Mesures passives de surveillance acoustique
- Indépendamment des limites connues des techniques passives
de surveillance acoustique, elles constituent toutefois le meilleur moyen
disponible pour localiser des baleines grâce à leurs vocalisations
avant d’accélérer graduellement le niveau de pression
acoustique ou de commencer graduellement les tirs sismiques. Il est donc
fortement encouragé d’utiliser ces techniques avant de débuter
des activités de levés sismiques lorsque la zone de sécurité n’est
pas visible en raison de la pénombre ou des conditions climatiques
- On encourage en outre fortement les promoteurs d’activités
de levés sismiques d’investir dans le perfectionnement des
techniques passives de surveillance acoustique, ainsi que dans le développement
de dispositifs de dépistage actif de mammifères.
- On prévoit que l’application de ces techniques, à mesure
qu’elles seront perfectionnées, sera exigée lors
de l’exécution de tous les programmes visant à acquérir
des données sismiques. Cela n’est toutefois pas une exigence
ferme à ce moment-ci, autre que dans les secteurs où il
est raisonnable de s’attendre à rencontrer une espèce
de baleine émettant des vocalisations inscrite comme espèce
en voie de disparition ou menacée à l’annexe 1, 2
ou 3 de la Loi sur les espèces en péril.
- On s’attend en outre à ce que, à mesure que
la fiabilité et la précision des techniques passives de
surveillance acoustique s’améliorent, les articles portant
sur les procédures de début des tirs sismiques seront modifiés
de sorte à refléter la capacité de détecter
non seulement une baleine émettant des vocalisations mais aussi
d’établir si elle est dans la zone de sécurité.

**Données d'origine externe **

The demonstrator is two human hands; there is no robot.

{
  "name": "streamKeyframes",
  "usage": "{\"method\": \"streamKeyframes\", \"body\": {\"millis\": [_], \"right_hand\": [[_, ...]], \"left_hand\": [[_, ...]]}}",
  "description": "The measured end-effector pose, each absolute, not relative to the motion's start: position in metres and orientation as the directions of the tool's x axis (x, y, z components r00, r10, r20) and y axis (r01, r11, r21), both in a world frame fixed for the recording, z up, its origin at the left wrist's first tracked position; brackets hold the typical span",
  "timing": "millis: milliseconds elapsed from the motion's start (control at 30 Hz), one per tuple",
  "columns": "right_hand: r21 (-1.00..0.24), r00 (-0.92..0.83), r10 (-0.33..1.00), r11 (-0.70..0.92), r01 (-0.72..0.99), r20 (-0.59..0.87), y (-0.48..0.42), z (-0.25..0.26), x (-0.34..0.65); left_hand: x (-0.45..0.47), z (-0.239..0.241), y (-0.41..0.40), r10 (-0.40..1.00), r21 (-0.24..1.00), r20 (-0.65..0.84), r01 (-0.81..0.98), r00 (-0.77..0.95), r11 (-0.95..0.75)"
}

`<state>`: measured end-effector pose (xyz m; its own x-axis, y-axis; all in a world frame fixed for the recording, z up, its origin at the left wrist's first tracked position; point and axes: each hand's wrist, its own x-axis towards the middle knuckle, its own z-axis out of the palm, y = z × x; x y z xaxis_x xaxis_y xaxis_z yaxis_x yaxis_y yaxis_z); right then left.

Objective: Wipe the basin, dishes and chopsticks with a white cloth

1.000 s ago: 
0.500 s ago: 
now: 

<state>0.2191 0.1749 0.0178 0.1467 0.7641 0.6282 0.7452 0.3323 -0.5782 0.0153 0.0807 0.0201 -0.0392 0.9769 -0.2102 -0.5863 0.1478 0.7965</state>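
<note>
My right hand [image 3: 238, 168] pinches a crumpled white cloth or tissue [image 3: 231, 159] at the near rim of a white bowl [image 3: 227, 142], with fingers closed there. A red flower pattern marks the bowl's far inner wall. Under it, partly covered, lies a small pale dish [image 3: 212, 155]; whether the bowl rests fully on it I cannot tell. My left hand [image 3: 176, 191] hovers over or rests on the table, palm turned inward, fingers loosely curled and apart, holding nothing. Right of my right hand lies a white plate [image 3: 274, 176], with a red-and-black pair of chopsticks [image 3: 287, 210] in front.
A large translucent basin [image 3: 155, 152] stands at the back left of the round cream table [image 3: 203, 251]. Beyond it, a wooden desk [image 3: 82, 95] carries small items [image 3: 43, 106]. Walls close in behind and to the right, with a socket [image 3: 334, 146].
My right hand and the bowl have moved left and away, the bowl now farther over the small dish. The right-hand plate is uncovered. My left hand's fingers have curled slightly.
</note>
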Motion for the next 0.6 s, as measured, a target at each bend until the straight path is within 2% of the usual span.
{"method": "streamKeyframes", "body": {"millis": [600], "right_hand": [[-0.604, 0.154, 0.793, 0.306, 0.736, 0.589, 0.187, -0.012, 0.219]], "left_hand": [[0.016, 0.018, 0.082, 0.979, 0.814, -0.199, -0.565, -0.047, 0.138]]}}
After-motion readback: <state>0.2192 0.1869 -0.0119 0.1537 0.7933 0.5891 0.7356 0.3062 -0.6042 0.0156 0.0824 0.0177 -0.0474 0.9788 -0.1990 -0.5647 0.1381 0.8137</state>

Relevé de terrain / Mesure du profil sismique vertical
- Dans la mesure où cela peut se faire, les articles 8 à 17
inclusivement s’appliquent aux programmes de levés sismiques
exécutés en vue de faire des relevés de terrain
et mesurer le profil sismique vertical. On reconnaît toutefois
que, dans de nombreux cas, un relevé de terrain ou l’établissement
d’un profil sismique vertical est de courte durée et fait
appel à moins de sources d’ondes sismiques qu’un relevé sismique
2D ou 3D; par conséquent, des changements peuvent être considérés
en application de l’article 18.
- Alors qu’il peut ne pas être possible de décharger
une seule source d’ondes sismiques comme moyen d’accélérer
graduellement le niveau de pression ou de commencer progressivement les
tirs sismiques, les dispositions de l’alinéa 18(a) devraient être
appliquées comme autre moyen de le faire.

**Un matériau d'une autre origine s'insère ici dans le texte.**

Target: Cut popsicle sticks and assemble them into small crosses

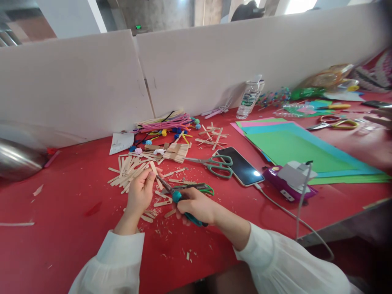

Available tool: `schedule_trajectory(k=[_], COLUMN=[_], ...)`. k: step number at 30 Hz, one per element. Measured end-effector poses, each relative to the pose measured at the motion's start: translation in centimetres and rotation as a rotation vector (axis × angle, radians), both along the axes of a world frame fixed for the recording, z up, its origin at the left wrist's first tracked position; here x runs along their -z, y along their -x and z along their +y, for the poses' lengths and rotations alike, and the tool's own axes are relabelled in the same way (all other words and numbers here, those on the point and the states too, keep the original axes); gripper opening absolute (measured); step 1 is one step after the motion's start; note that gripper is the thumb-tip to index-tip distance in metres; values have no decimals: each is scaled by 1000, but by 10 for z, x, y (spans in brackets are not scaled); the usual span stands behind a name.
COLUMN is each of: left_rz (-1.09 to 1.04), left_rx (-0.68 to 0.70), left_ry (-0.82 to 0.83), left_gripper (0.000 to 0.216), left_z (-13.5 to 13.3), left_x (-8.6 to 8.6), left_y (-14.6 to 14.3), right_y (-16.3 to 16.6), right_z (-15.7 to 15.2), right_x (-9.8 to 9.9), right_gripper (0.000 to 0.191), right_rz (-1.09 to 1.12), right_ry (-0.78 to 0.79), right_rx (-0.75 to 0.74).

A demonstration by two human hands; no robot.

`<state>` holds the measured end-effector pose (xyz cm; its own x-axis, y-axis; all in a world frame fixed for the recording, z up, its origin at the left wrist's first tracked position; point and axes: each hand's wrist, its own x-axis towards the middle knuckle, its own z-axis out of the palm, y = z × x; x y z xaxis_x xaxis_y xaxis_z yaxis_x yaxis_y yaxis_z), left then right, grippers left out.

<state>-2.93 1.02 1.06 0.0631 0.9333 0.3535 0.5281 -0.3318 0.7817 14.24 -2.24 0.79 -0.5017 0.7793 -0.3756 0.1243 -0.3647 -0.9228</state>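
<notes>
My left hand is closed around a wooden craft stick, pinching it between thumb and fingers. My right hand grips a teal-handled cutter whose dark blade points up-left and meets the stick. A heap of loose wooden sticks lies just beyond my left hand. Cut pieces and splinters are scattered on the red table under both hands. Both wrists wear white sleeves.
Green-handled scissors, a phone with a cable and a purple device lie to the right. Coloured paper sheets, pipe cleaners, a water bottle and white dividers stand behind. Another person's hand shows far right.
</notes>
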Motion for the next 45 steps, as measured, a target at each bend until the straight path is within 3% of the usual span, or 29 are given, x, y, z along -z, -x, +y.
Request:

Relevés de recherche à des fins autres que la prospection
pétrolière ou gazière
- On reconnaît que les relevés de recherche faisant
appel à un réseau de canons à air de faible puissance
ou à une source semblable d’ondes sismiques peuvent poser
un faible risque pour le milieu marin, selon le niveau réel des
ondes émises. Comme la Loi canadienne sur l’évaluation
environnementale est le mécanisme fédéral servant à évaluer
un tel risque, les mesures d’atténuation énoncées
aux articles 8 à 18 ne s’appliquent pas si un relevé n’est
pas assujetti à une évaluation environnementale en vertu
des dispositions de cette Loi.
Limites, autres recherches et surveillance des effets environnementaux
- Les mesures d’atténuation énoncées dans
le présent document sont fondées sur une évaluation
de la documentation scientifique disponible, évaluée par
des pairs, sur les effets biologiques et écologiques connus et
attendus des ondes sismiques sur le milieu marin.
- Comme il l’est indiqué ci-dessus et dans le rapport
scientifique consultatif national, il existe de nombreuses lacunes dans
les connaissances scientifiques sur les effets possibles des ondes sismiques
sur le milieu marin. Il est donc fortement recommandé de mener
d’autres études scientifiques sur ces effets dans le milieu
marin du Canada.
- En outre, il est fortement recommandé de mettre sur pied
des programmes de surveillance des incidences environnementales, comme
le prévoit la Loi canadienne sur l’évaluation environnementale.